Azar Andami (, 8 December 1926 – 19 August 1984) was an Iranian physician and bacteriologist noted for her development of a cholera vaccine.

Early life and career 
Born in Rasht, Iran in 1926, she began her career as a teacher for the Ministry of Culture.

Azar Andami was born in 1926 in Saghrisazan neighborhood of Rasht. She was the fourth child and the only daughter of the family. She finished elementary school in Rasht women's primary school with one year of academic leap. After graduating from the ninth year of general education at Forough High School in Rasht, his father, despite being an intellectual, prevented her from continuing her education and sent her to the Rasht Preparatory University. she graduated from Daneshsara in 1946; In 1947, she was hired by the Ministry of Culture and became a teacher.
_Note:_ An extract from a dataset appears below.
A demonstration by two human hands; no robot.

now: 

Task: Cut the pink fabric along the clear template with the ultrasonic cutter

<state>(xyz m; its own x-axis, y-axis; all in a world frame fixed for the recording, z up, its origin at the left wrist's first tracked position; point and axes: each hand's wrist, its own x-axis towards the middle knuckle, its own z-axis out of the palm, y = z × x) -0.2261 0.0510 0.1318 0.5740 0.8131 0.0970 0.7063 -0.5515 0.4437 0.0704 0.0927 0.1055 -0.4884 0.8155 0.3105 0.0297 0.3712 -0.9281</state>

In 1951, while working, she received a natural science diploma with various exams. In 1953, she participated in the entrance exam of the University of Tehran in the field of medicine of this university and graduated as a Doctor of Medicine in 1953. At first, she specialised in gynaecology. She moved to the Pasteur Institute in Tehran and then to Paris to study bacteriology.

Dr. Azar Andami published several scholarly papers and invented a vaccine against cholera, a bacterial disease primarily caused by drinking contaminated water.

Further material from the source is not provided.